● **ASSIGNMENT**: Pictures excluded, reproduce exactly the lines below from the one with "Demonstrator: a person" through the one with "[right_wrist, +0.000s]", both included.

Data records
★ ★ ★ ★
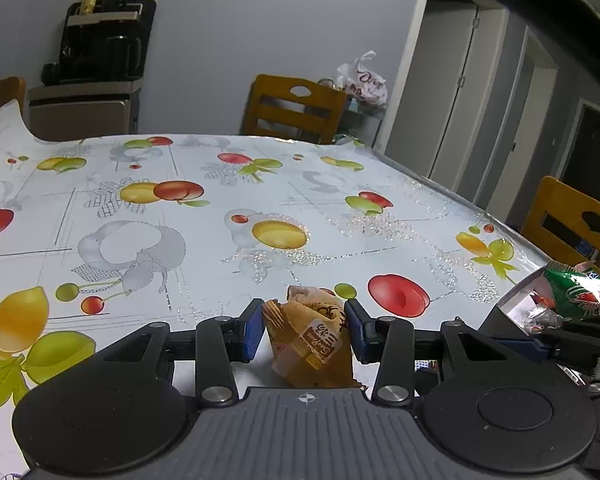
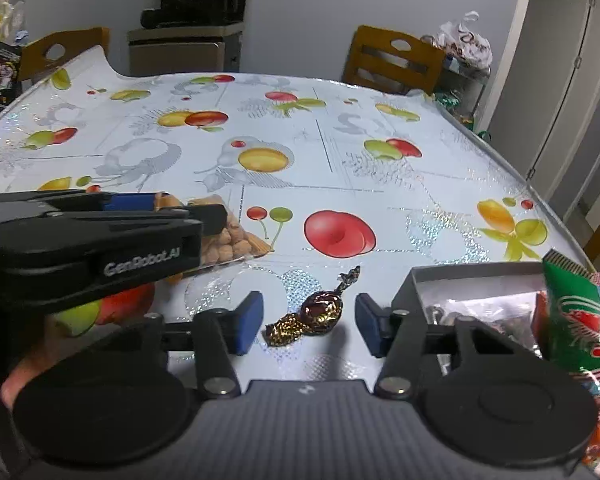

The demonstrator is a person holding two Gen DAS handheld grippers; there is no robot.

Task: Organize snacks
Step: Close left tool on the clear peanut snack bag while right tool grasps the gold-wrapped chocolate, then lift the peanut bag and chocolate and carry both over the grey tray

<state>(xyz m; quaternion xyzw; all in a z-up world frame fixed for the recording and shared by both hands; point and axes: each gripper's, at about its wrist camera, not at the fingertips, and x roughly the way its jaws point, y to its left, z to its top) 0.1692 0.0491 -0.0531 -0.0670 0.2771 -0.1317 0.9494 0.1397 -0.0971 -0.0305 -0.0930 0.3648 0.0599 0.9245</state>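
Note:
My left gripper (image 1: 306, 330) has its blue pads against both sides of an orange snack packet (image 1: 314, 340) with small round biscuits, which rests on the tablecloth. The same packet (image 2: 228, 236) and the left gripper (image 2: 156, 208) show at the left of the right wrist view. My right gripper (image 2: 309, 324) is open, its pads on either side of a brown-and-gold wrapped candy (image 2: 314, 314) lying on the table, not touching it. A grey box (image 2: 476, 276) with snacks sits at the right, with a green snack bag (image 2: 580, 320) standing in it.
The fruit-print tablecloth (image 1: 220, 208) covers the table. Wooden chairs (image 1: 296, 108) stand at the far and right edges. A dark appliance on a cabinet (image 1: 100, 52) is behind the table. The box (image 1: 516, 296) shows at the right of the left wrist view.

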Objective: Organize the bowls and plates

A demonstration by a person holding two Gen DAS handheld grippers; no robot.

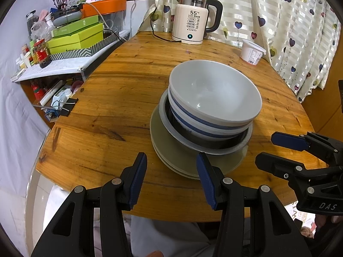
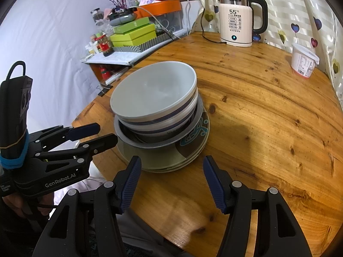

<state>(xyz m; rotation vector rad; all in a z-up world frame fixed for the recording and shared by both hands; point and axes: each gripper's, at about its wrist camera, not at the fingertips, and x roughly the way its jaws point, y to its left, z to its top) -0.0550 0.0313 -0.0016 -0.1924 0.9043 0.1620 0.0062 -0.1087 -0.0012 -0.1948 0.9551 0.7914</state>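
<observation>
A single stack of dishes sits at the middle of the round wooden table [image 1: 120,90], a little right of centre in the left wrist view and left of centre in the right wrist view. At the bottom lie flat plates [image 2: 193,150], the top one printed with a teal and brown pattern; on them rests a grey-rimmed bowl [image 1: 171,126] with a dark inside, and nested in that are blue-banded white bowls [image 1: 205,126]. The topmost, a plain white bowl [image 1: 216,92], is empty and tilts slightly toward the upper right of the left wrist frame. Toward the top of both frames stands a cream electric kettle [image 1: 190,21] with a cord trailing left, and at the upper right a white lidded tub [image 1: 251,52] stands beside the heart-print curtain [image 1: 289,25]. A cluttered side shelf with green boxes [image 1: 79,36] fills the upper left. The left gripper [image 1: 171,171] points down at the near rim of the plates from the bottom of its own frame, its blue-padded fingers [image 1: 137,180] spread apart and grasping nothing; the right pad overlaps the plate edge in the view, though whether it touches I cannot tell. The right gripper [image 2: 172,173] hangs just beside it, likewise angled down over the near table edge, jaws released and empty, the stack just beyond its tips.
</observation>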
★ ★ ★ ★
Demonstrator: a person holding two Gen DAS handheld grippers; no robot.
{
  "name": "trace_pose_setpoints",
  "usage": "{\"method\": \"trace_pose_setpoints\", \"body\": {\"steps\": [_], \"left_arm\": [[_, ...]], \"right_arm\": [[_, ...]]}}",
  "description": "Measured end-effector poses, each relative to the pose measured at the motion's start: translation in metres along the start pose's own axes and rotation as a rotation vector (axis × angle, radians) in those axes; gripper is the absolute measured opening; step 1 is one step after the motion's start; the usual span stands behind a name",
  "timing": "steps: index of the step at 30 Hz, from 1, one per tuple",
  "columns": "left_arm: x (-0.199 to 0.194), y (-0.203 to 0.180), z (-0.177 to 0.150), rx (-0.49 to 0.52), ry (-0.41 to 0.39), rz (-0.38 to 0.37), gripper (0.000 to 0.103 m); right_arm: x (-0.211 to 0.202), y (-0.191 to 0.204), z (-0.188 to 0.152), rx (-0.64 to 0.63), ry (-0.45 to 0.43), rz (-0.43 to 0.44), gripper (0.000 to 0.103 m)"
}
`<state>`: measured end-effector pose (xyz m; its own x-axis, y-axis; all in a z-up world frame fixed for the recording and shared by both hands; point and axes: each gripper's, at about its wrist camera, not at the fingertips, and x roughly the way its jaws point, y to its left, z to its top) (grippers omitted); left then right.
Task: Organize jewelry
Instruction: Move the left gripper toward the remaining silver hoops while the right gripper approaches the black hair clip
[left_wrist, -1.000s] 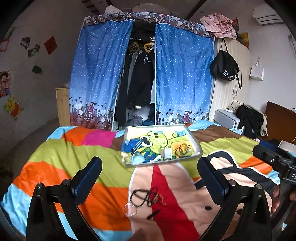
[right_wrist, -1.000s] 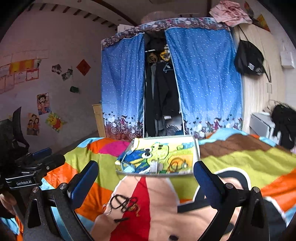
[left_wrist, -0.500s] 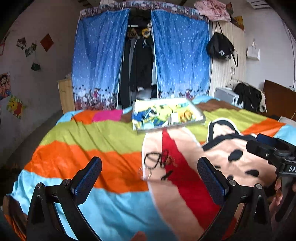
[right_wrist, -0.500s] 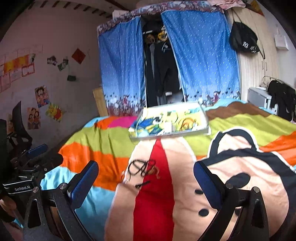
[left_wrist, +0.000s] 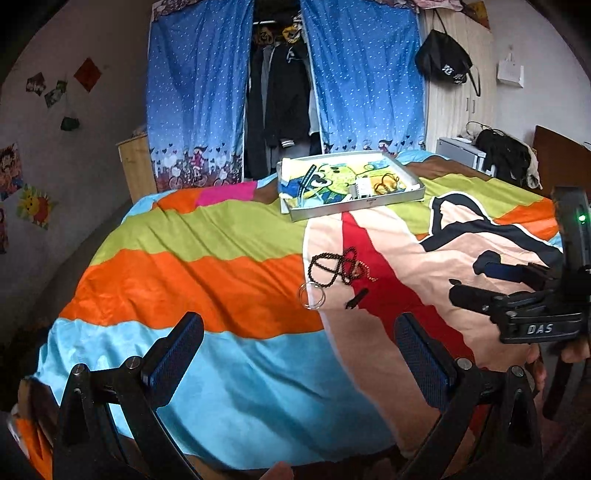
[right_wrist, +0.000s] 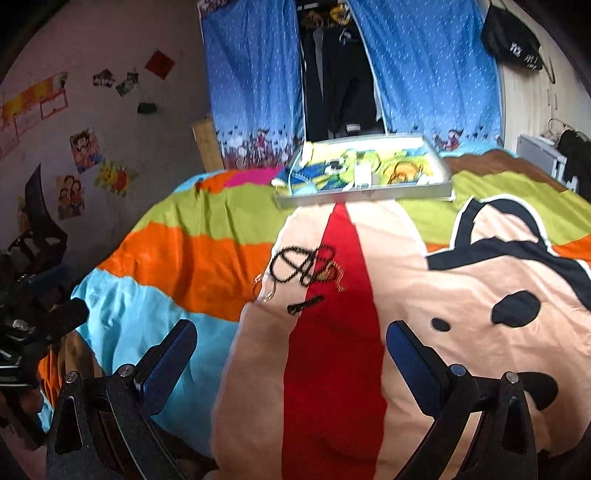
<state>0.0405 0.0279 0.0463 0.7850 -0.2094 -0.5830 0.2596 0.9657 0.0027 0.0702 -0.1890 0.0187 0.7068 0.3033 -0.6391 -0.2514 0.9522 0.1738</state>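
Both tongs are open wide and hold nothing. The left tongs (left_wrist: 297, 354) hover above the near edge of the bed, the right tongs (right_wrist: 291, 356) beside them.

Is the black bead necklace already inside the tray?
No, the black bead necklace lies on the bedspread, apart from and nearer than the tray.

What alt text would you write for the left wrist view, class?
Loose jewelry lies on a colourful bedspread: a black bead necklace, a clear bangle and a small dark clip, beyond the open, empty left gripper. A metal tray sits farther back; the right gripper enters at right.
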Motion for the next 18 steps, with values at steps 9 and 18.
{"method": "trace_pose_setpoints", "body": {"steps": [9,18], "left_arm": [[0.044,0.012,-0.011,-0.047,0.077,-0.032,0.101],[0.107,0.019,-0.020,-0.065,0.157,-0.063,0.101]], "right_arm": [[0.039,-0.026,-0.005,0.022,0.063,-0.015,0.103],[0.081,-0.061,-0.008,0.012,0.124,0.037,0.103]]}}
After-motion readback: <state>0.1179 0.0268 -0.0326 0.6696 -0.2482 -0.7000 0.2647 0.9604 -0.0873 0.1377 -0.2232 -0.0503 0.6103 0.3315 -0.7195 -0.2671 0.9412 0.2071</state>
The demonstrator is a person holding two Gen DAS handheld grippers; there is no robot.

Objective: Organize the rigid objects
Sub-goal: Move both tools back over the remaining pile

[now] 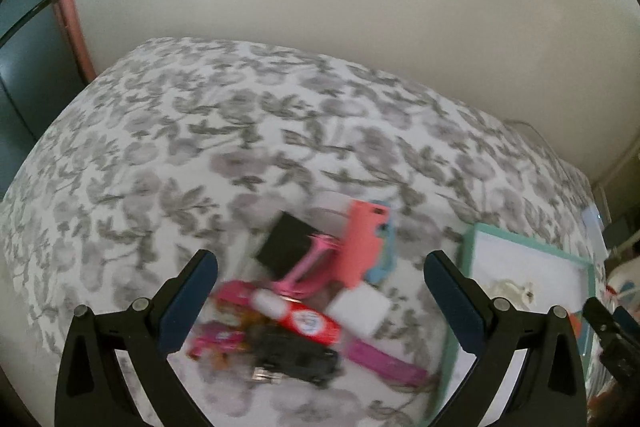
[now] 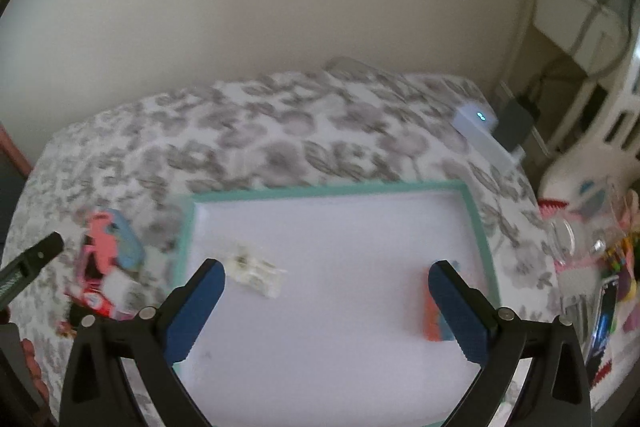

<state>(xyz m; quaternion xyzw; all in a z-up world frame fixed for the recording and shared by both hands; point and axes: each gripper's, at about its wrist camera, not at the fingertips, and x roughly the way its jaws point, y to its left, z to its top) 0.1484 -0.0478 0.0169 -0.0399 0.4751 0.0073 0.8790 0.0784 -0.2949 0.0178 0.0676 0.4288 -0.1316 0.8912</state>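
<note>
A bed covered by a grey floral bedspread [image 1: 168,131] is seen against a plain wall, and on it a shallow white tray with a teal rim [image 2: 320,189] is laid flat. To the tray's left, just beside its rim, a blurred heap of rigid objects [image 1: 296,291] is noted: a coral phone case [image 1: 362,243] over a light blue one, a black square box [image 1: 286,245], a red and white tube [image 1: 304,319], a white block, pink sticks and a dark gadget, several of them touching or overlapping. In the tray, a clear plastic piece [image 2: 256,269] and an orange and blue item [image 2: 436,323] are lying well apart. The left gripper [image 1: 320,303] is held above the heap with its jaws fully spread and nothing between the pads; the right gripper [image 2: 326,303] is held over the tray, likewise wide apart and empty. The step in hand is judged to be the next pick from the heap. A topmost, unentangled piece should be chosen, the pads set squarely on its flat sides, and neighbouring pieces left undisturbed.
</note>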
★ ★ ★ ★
● **SOLUTION TO THIS EXERCISE**:
Demonstrator: a person holding two Gen DAS handheld grippers; no robot.
{
  "name": "trace_pose_setpoints",
  "usage": "{\"method\": \"trace_pose_setpoints\", \"body\": {\"steps\": [_], \"left_arm\": [[_, ...]], \"right_arm\": [[_, ...]]}}",
  "description": "Measured end-effector poses, each relative to the pose measured at the motion's start: translation in metres along the start pose's own axes and rotation as a rotation vector (axis × angle, radians) in those axes; gripper is the absolute measured opening; step 1 is one step after the motion's start; the usual span stands behind a name",
  "timing": "steps: index of the step at 30 Hz, from 1, one per tuple",
  "columns": "left_arm: x (-0.199 to 0.194), y (-0.203 to 0.180), z (-0.177 to 0.150), rx (-0.49 to 0.52), ry (-0.41 to 0.39), rz (-0.38 to 0.37), gripper (0.000 to 0.103 m); right_arm: x (-0.211 to 0.202), y (-0.191 to 0.204), z (-0.188 to 0.152), rx (-0.64 to 0.63), ry (-0.45 to 0.43), rz (-0.43 to 0.44), gripper (0.000 to 0.103 m)"
}
`<state>`: measured end-effector pose (xyz m; its own x-axis, y-axis; all in a z-up world frame fixed for the recording and shared by both hands; point and axes: each gripper's, at about its wrist camera, not at the fingertips, and x roughly the way its jaws point, y to its left, z to its top) (grippers omitted); left then right.
Task: Organize jewelry
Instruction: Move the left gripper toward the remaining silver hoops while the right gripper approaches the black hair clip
[left_wrist, -1.000s] 
[right_wrist, -1.000s] 
[left_wrist, -0.500s] 
[right_wrist, -0.500s] 
[left_wrist, +0.000s] 
[right_wrist, +0.000s] 

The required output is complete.